Indy Naila menjelaskan, investor masih cenderung berhati-hati dalam menempatkan dananya di sektor perbankan. Hal ini mengingat data-data ekonomi yang belum menunjukkan pemulihan signifikan. Selain itu, dari sisi penyaluran kredit juga belum terlihat peningkatan yang berarti, sehingga memunculkan kekhawatiran akan profitabilitas bank yang belum pulih sepenuhnya, ditambah dengan prospek suku bunga yang masih belum jelas.
Kekhawatiran tersebut diperkuat dengan data yang menunjukkan penurunan pertumbuhan kredit sebesar 8,43% secara tahunan (year on year/yoy) pada Mei 2025.
Untuk jangka pendek, Oktavianus Audi memperkirakan IHSG masih akan berada dalam tekanan, dengan rentang pergerakan di level 6.800 hingga 6.900. Prediksi ini semakin kuat terutama jika terjadi peningkatan tensi geopolitik yang mengarah pada terbentuknya aliansi antara Israel dan Iran. Oktavianus menekankan bahwa pasar modal global, termasuk Indonesia, akan tetap sangat sensitif terhadap dinamika dan keberlanjutan konflik di Timur Tengah.
Menyikapi berbagai sentimen yang ada, Oktavianus merekomendasikan beberapa saham pilihan. Ia merekomendasikan spekulatif buy untuk PT Erajaya Swasembada Tbk (ERAA) dengan target harga Rp 570, serta PT Amman Mineral Internasional Tbk (AMMN) dengan target harga Rp 8.400. Pilihan ini didasarkan pada momentum jangka pendek dan analisis teknikal.
Senada, Indy Naila juga memiliki pilihan saham unggulan untuk dicermati investor. Ia menjagokan PT AKR Corporindo Tbk (AKRA) dengan target harga antara Rp 1.400 – Rp 1.500, dan PT Merdeka Copper Gold Tbk (MDKA) dengan target harga Rp 2.600.
Ringkasan
Kinerja Indeks Harga Saham Gabungan (IHSG) melemah 0,88% menjadi 6.907,14 pada Jumat (20/6), dipicu oleh sentimen negatif eksternal dan domestik. Tekanan utama berasal dari meningkatnya tensi geopolitik di Timur Tengah yang memicu kekhawatiran inflasi global, serta suku bunga acuan yang tinggi menekan daya beli dan permintaan kredit. Selain itu, isu defisit APBN Indonesia turut memengaruhi ekspektasi pasar terhadap pertumbuhan ekonomi domestik.

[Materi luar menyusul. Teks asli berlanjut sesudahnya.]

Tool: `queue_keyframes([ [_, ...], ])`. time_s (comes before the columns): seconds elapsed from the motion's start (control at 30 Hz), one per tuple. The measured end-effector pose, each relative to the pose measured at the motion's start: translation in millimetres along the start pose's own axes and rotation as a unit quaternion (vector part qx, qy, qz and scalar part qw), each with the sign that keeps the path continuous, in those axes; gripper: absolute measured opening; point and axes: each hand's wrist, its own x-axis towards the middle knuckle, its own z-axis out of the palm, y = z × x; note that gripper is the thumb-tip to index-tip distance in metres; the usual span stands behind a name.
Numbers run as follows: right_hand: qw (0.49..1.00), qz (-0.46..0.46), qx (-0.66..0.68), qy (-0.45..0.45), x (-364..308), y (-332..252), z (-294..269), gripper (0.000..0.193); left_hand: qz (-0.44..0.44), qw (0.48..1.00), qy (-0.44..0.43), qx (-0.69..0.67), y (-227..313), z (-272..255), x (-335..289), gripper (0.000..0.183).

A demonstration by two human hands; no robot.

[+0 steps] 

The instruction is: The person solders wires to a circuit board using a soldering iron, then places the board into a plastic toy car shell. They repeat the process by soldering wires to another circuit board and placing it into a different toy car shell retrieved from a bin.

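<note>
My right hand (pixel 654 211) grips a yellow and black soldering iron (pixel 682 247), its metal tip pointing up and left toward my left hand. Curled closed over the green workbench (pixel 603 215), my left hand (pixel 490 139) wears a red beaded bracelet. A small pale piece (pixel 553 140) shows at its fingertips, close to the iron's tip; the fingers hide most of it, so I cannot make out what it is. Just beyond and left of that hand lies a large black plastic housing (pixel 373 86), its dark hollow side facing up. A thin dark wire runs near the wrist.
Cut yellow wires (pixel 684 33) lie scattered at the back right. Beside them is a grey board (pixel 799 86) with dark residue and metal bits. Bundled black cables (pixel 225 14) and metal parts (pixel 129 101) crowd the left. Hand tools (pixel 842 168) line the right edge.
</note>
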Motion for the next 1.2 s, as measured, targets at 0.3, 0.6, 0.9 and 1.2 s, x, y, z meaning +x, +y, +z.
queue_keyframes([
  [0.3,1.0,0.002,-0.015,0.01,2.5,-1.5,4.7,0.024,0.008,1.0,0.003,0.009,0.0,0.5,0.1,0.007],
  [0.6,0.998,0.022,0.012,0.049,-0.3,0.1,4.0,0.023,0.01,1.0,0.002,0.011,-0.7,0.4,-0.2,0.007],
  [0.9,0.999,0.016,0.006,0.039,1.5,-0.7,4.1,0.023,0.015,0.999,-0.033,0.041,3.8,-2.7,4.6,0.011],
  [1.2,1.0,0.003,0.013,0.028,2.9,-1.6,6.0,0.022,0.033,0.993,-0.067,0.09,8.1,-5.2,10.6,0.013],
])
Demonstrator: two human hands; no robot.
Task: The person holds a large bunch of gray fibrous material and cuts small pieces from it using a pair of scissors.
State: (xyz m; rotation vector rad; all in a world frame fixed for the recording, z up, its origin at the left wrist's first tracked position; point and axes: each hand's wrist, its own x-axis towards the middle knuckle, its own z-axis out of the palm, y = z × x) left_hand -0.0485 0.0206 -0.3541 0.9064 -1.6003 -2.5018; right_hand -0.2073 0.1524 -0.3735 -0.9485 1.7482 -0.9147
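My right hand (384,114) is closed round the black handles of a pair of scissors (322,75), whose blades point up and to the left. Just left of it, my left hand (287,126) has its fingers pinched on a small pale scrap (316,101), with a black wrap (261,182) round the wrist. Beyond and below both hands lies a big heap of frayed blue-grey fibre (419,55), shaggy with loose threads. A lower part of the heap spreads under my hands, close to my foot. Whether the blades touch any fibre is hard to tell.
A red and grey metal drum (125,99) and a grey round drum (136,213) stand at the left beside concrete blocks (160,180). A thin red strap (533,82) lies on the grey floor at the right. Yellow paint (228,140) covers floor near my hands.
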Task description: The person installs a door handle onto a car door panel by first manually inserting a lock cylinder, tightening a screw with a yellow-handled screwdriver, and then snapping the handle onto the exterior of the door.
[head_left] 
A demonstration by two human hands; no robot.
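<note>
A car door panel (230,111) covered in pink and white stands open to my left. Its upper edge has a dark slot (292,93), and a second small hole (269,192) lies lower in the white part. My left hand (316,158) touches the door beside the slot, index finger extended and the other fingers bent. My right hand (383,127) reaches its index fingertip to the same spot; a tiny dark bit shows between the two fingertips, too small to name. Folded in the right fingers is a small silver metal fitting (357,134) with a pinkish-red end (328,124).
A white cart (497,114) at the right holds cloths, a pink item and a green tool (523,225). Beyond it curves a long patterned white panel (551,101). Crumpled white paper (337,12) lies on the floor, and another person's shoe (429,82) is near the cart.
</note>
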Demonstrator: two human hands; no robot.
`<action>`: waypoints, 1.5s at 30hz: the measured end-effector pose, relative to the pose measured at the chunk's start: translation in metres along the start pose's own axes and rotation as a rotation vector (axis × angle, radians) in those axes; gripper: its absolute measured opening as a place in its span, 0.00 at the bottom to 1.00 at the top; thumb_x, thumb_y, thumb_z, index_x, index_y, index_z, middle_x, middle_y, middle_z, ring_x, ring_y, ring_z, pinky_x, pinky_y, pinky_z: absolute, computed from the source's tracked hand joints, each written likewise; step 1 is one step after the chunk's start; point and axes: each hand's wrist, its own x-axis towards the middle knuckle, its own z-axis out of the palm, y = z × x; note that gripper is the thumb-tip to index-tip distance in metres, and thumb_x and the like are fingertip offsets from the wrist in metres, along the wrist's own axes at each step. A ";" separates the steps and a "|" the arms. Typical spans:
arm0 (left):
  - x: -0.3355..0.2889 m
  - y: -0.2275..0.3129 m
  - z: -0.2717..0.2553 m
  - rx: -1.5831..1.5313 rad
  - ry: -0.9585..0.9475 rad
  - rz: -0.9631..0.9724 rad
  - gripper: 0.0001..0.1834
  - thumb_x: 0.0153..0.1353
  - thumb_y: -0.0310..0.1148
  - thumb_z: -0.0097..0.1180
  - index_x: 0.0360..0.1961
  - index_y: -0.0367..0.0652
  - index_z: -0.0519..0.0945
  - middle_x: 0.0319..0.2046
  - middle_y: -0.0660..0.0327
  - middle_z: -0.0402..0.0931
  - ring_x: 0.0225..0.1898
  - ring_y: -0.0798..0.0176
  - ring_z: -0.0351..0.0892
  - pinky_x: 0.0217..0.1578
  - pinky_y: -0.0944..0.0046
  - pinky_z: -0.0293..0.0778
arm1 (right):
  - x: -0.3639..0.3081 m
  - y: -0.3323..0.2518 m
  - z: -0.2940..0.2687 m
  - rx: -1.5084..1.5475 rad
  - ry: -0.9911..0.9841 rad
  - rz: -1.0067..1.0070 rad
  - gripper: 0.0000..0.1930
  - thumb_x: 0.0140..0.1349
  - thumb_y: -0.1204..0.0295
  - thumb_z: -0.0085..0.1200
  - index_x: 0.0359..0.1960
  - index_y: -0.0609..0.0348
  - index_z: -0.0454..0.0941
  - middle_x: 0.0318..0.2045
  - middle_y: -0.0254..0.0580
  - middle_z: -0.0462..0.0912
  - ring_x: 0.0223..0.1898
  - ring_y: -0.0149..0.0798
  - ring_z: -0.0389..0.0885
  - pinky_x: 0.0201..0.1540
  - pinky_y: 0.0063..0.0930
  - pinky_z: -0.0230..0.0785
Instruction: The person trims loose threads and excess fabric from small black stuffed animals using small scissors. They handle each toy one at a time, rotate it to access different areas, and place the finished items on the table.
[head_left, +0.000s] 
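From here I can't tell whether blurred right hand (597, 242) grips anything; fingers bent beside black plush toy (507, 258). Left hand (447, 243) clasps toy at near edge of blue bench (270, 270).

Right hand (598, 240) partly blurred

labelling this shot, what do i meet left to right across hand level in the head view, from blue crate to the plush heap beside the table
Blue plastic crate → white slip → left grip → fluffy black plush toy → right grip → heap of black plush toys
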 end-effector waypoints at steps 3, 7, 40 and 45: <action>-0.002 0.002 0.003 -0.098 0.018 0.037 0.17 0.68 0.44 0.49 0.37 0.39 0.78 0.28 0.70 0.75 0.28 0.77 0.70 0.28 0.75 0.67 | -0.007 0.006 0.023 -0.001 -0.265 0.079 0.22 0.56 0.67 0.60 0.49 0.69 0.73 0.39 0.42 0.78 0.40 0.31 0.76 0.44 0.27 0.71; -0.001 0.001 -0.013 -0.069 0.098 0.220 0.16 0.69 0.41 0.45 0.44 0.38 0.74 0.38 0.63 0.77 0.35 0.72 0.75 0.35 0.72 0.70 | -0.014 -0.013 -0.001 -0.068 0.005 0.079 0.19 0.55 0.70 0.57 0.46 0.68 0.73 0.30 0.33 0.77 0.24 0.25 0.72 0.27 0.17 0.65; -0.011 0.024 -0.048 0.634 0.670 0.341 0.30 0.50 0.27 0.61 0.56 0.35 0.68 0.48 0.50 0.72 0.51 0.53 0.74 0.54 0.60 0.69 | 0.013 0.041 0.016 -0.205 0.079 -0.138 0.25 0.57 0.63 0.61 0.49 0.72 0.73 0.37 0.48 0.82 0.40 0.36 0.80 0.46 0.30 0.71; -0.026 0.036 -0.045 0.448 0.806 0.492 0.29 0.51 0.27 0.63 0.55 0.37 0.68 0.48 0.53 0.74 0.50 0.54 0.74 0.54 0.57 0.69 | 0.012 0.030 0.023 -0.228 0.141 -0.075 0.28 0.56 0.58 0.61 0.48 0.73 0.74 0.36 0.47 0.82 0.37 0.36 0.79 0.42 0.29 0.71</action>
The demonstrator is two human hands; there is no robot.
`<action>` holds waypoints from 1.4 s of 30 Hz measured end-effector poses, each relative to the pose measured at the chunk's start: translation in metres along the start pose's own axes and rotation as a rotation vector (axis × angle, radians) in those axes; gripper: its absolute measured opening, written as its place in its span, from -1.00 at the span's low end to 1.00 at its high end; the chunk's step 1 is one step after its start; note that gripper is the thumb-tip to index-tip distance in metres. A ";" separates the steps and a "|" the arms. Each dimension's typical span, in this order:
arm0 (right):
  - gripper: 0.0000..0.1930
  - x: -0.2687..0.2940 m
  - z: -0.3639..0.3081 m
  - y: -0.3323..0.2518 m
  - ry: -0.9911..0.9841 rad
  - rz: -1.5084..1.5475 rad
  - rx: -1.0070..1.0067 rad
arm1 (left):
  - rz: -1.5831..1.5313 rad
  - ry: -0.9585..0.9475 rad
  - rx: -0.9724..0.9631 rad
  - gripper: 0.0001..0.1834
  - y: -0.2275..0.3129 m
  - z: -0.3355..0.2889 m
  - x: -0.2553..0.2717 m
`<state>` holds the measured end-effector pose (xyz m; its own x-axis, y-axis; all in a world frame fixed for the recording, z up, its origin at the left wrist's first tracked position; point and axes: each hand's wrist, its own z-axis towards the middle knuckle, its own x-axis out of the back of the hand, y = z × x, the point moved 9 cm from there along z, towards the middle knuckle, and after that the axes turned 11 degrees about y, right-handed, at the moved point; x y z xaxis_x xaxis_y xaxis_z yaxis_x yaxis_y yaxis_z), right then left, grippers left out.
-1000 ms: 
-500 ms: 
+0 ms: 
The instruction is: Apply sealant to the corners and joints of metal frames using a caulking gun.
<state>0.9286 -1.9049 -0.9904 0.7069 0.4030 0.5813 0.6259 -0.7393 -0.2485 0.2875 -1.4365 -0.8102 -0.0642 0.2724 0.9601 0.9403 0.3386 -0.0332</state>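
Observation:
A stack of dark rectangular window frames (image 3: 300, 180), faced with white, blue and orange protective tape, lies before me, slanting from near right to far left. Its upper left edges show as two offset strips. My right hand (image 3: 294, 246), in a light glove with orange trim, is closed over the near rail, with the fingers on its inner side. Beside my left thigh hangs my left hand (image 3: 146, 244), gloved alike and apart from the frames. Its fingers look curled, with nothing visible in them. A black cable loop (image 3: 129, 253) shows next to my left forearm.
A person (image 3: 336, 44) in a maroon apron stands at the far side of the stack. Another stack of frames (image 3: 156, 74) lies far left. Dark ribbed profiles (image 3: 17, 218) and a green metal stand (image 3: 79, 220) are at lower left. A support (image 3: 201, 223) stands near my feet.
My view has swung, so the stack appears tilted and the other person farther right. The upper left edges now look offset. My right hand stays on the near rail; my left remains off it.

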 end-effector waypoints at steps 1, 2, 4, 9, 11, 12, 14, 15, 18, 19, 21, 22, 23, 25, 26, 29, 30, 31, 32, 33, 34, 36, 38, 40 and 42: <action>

Sentimen negatif ini menyebabkan aksi jual besar-besaran oleh investor asing, terutama di saham perbankan, dengan total net sell mencapai Rp 2,73 triliun. Investor cenderung berhati-hati terhadap sektor perbankan mengingat pemulihan ekonomi yang belum signifikan dan prospek kredit yang belum jelas. Akibatnya, IHSG diperkirakan masih akan tertekan dalam jangka pendek, dengan rentang pergerakan 6.800-6.900, terutama jika ketegangan geopolitik semakin meningkat.